■ **About this task**
Word for word, please copy the listing below, with its pictures left out.

··· Data segment ···

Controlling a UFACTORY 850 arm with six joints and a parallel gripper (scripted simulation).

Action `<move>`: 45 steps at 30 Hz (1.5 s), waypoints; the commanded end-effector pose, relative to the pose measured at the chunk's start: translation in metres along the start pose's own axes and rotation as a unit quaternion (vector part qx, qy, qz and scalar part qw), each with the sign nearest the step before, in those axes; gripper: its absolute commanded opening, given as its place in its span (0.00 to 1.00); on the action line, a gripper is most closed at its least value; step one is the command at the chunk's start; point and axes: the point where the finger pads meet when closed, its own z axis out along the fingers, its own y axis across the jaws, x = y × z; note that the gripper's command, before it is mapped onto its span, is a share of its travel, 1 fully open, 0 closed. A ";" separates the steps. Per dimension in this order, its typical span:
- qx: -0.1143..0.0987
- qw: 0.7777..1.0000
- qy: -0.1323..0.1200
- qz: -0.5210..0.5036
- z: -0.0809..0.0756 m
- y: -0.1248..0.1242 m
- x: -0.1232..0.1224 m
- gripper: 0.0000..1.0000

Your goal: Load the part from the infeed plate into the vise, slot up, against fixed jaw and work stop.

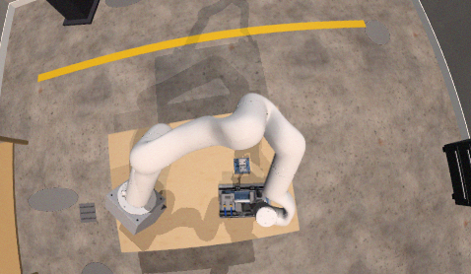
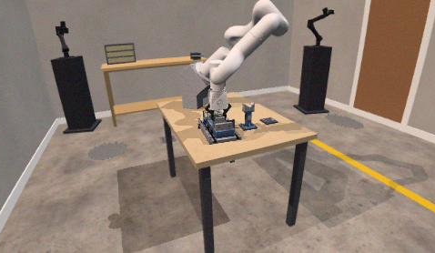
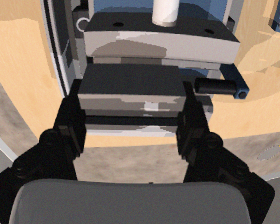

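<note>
In the wrist view my gripper (image 3: 131, 95) is shut on the part (image 3: 132, 90), a dark grey block held across between the two black fingers. A short dark rod, the work stop (image 3: 220, 87), points in at the right of the part. I cannot tell whether the part touches the bars or the jaw. In the exterior view the gripper (image 2: 218, 114) is low over the vise (image 2: 218, 128). From above, the wrist hides the vise's right end (image 1: 240, 201).
The V-block (image 2: 248, 116) stands right of the vise, and shows from above (image 1: 242, 165). The dark infeed plate (image 2: 268, 120) lies further right on the table. The table edge is close in front of the vise.
</note>
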 end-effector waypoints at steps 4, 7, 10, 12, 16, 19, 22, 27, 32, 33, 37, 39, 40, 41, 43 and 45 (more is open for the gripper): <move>0.000 1.000 -0.001 0.000 0.001 0.000 -0.001 0.00; 0.000 1.000 -0.001 0.000 0.003 0.000 -0.001 0.00; 0.000 1.000 -0.001 0.000 0.004 0.000 -0.001 0.00; 0.000 1.000 -0.001 0.000 0.005 0.000 -0.001 0.00; 0.000 1.000 -0.001 0.000 0.006 0.000 -0.001 0.00; 0.000 1.000 -0.001 0.000 0.007 0.000 -0.001 0.00; 0.000 1.000 -0.001 0.000 0.008 0.000 -0.001 0.00; 0.000 1.000 -0.001 0.000 0.009 0.000 -0.001 0.00; 0.000 1.000 -0.001 0.000 0.011 0.000 -0.001 0.00; 0.000 1.000 -0.001 0.000 0.011 0.000 -0.001 0.00; 0.000 1.000 -0.001 0.000 0.011 0.000 -0.001 0.00; 0.000 1.000 -0.001 0.000 0.012 0.000 -0.001 0.00; 0.000 1.000 -0.001 0.000 0.012 0.000 -0.001 0.00; 0.000 1.000 -0.001 0.000 0.012 0.000 -0.001 0.00; 0.000 1.000 -0.001 0.000 0.012 0.000 -0.001 0.00; 0.000 1.000 -0.001 0.000 0.012 0.000 -0.001 0.00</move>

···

■ **Expected answer**
Controlling a UFACTORY 850 arm with six joints and a parallel gripper (scripted simulation).

Action `<move>`: 45 steps at 30 Hz (1.5 s), waypoints; the commanded end-effector pose, relative to the pose measured at the chunk's start: translation in metres along the start pose's own axes and rotation as a unit quaternion (vector part qx, qy, qz and scalar part qw), each with the sign nearest the step before, in those axes; gripper: its absolute commanded opening, given as its place in its span (0.00 to 1.00); on the action line, a gripper is most closed at its least value; step one is the command at the chunk's start; point and axes: the point where the finger pads meet when closed, its own z axis out along the fingers, its own y axis across the jaws, x = y × z; note that the gripper's command, before it is mapped onto its span, is a share of its travel, 1 fully open, 0 closed. A ";" separates the steps. Per dimension in this order, its typical span:
- qx: -0.1143..0.0987
- qw: 0.7777..1.0000
- qy: -0.1323..0.1200
- qz: -0.5210..0.5036
- z: -0.0809..0.0756 m
- y: -0.1248..0.1242 m
- x: -0.1232..0.1224 m
- gripper: 0.0000..1.0000

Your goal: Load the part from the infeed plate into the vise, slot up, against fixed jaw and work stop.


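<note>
In the wrist view my gripper (image 3: 131, 95) is shut on the part (image 3: 132, 90), a dark grey block held across between the two black fingers. A short dark rod, the work stop (image 3: 220, 87), points in at the right of the part. I cannot tell whether the part touches the bars or the jaw. In the exterior view the gripper (image 2: 218, 114) is low over the vise (image 2: 218, 128). From above, the wrist hides the vise's right end (image 1: 240, 201).
The V-block (image 2: 248, 116) stands right of the vise, and shows from above (image 1: 242, 165). The dark infeed plate (image 2: 268, 120) lies further right on the table. The table edge is close in front of the vise.
</note>
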 end-effector waypoints at steps 4, 7, 10, 12, 16, 19, 22, 27, 32, 33, 37, 39, 40, 41, 43 and 45 (more is open for the gripper): <move>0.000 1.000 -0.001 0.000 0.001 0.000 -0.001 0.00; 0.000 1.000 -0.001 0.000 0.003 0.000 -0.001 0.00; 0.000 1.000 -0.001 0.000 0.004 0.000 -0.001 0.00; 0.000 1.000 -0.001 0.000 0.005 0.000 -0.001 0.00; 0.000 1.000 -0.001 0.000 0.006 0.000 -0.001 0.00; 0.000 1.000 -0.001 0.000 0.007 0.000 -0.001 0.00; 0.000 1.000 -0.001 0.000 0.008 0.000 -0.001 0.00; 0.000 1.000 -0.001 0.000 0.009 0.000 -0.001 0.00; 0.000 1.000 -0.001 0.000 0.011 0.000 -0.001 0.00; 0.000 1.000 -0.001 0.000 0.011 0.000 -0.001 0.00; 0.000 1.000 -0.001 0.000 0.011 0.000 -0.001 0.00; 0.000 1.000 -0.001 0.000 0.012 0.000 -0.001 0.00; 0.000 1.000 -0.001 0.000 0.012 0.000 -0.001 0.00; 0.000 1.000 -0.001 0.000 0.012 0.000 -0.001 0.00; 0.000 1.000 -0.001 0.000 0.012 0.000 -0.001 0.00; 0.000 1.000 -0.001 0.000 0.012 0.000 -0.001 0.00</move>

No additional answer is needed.